TASK DIRECTIONS:
Images are to be left out; everything else in the listing should be repeated exactly.

*** MATERIAL PROVIDED

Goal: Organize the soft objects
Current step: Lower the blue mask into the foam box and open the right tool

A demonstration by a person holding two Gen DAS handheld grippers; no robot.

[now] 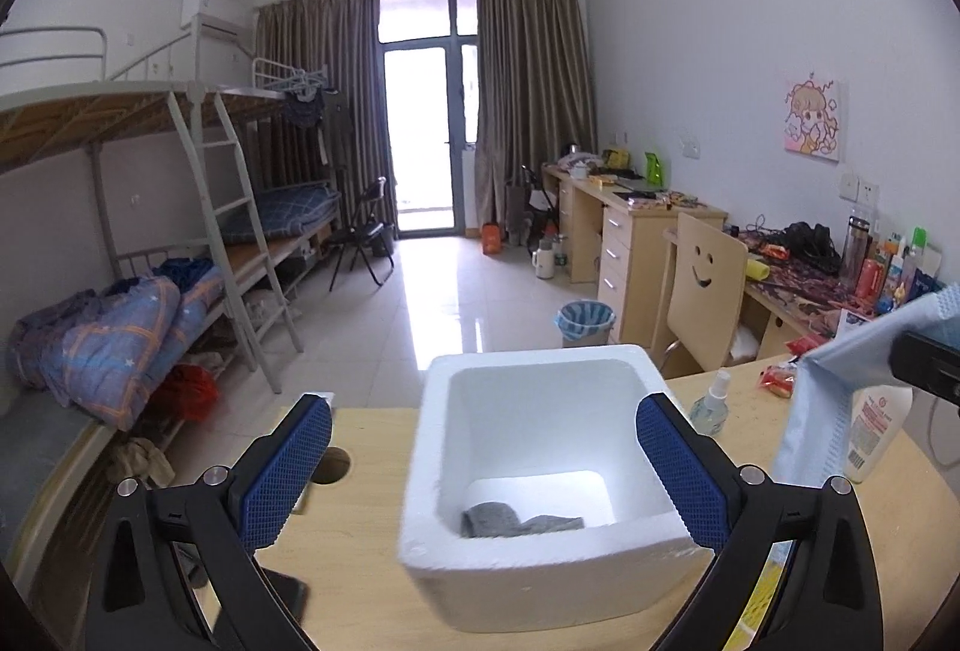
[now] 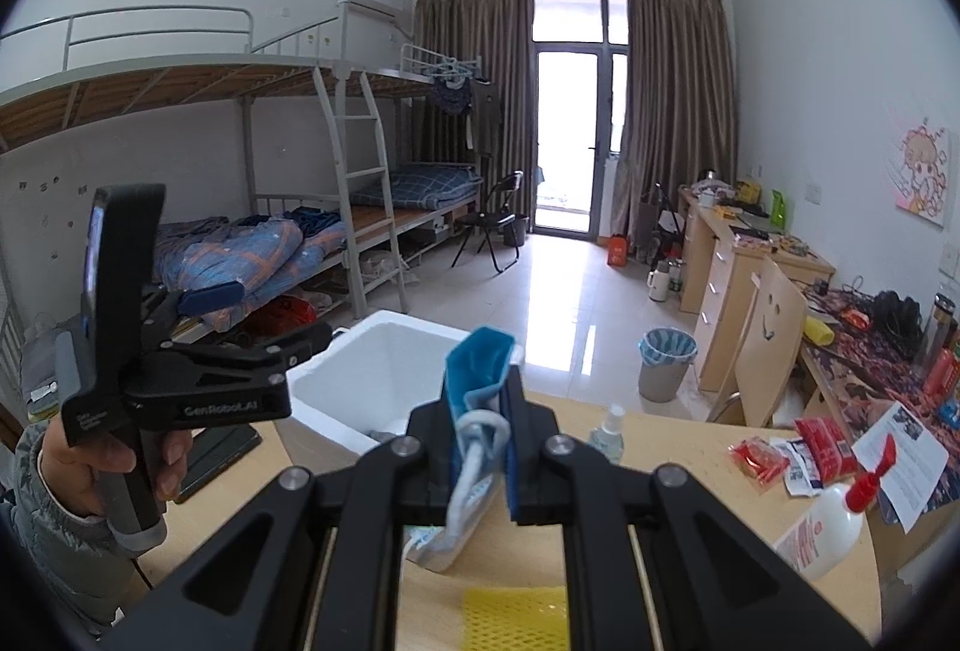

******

TASK SOLUTION:
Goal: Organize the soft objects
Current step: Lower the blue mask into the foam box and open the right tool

A demonstration by a person holding two Gen DAS handheld grippers; no robot.

[now] 
[now] 

Besides this answer, nothing more is needed.